What happens is, the alarm will work perfectly fine for several days. Then I will go to arm/disarm it, or pop the trunk, whatever function, and it will not respond. If I keep trying the remote will display the out of range icon. Its as if it forgets its programming. At this point, if the alarm is armed, I have to open the door, set it off, and disarm it manually with the program button. 

Then it will work fine again for a few days, then act up again. 

I have had it to an alarm shop and they could not get it to act up. 

I hate to trash an expensive alarm system, but I have my dash out of my car for other repair issues, and if I cant figure this out I am going to remove it completely and go with a different alarm. 

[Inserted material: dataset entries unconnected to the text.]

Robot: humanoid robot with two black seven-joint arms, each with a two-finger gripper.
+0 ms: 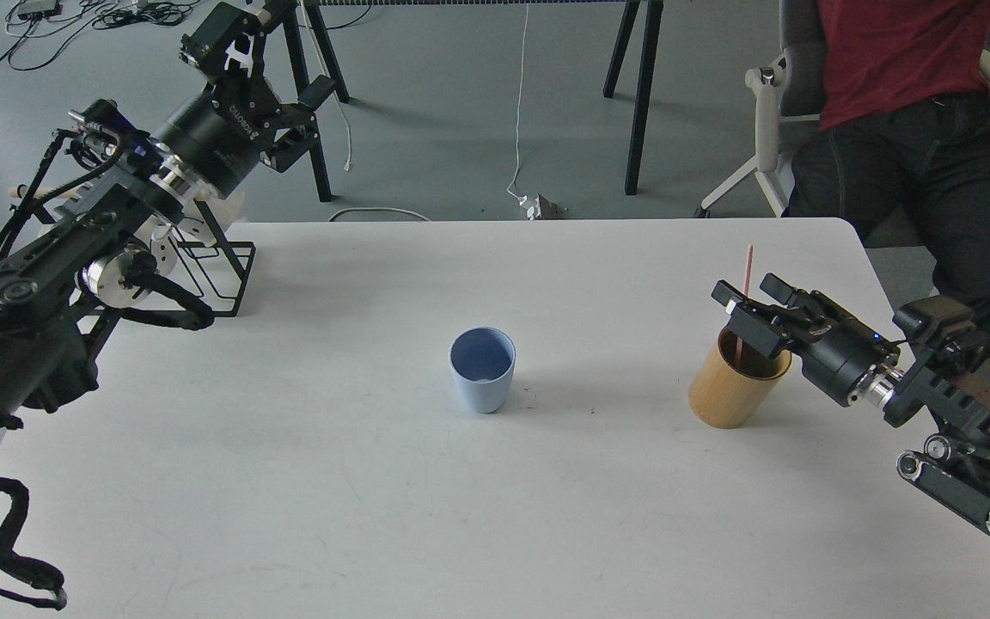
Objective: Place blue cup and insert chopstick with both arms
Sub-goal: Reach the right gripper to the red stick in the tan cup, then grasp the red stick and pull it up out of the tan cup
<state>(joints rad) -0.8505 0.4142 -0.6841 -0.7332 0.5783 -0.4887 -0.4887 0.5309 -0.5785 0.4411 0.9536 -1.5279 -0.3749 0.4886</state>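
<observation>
The blue cup (482, 369) stands upright and empty near the middle of the white table (375, 499). The pink chopstick (748, 260) stands in the tan wooden holder (729, 394) at the right, and only its top shows above my gripper. My right gripper (749, 297) is open just above the holder's rim, with a finger on either side of the chopstick. I cannot tell whether the fingers touch it. My left gripper (271, 60) is open and empty, raised beyond the table's back left corner, far from the cup.
A black wire rack (233, 266) with white mugs stands at the table's back left, partly behind my left arm. A person in a red shirt (899, 52) sits on a chair past the back right corner. Black table legs (637, 103) stand on the floor behind.
</observation>
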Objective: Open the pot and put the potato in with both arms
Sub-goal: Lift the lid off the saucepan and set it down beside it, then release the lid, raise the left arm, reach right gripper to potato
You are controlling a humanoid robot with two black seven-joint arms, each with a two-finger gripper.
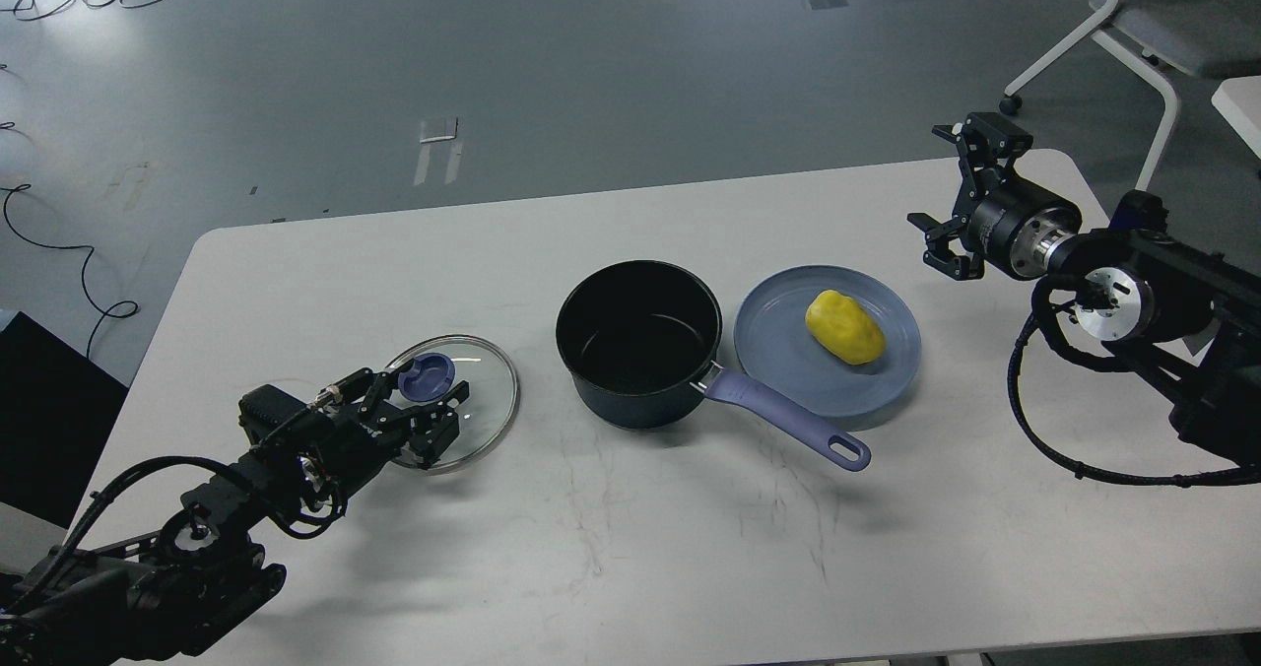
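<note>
- The pot (638, 343) stood uncovered near the middle of the table (630, 548), its dark inside bare; its purple handle (788, 418) ran toward the near right, the end hole pointing at the front edge.
- The potato (844, 326) lay on a blue-grey plate (788, 351) just right of the pot, toward the plate's far right part; the plate's near rim passed beneath the handle.
- The glass lid (483, 390) lay to the left of the pot and apart from it, nearer the table's left edge; its purple knob (427, 375) faced up.
- The left gripper (419, 420) sat over the lid, fingers spread either side of the knob; whether they touched the knob could not be told.
- The right gripper (951, 193) hung above the far right corner of the table, well apart from the plate, its fingers spread wide with nothing between them.
- Beyond the far edge lay grey floor (591, 75); a white chair (1133, 35) stood past the right corner, and cables (59, 242) trailed at the left.
</note>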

Hope you guys can provide me with some suggestions as to what it might be. Thanks ray:


----------



## Cirx (Apr 21, 2009)

Sounds like you may have loose wire's somewhere. If the shop can't help you then just buy a new cheap one from eBay.


----------



## lcurle (Oct 5, 2008)

change the battery in the remote.


----------



## jaggerwild (May 21, 2007)

Redo all the connections!
If you use T-taps then try solidering. Use a wire tie then wrap the new wire through the original then around it, then solider it(cover with shrinp wrap). If at this point you still have problems then rip it out and do not look back (make sure before replacing the dashboard) I used to remove them while installing remote starters as it just made it eaiser all around.
Good luck!


----------



## Volt-Schwibe (Jan 12, 2003)

jaggerwild said:


> Redo all the connections!
> If you use T-taps then try solidering. Use a wire tie then wrap the new wire through the original then around it, then solider it(cover with shrinp wrap). If at this point you still have problems then rip it out and do not look back (make sure before replacing the dashboard) I used to remove them while installing remote starters as it just made it eaiser all around.
> Good luck!


I completely agree with soldered connections. Or if you can't solder it, at least decent quality crimp connectors, these T-taps are the worst thing to ever happen to auto electronics. And if you use the crimp connectors, you might consider using some "dialectric" grease. It will more or less stop corrosion and rust problems on your connections, just smash some into the connector, push the wire in, and crimp it. Wrapping a single layer of electrical tape is never frowned on either, or shrink wrap if possible. Alot of people just strip and crimp, and they usually have some problems with loose connections down the road.


----------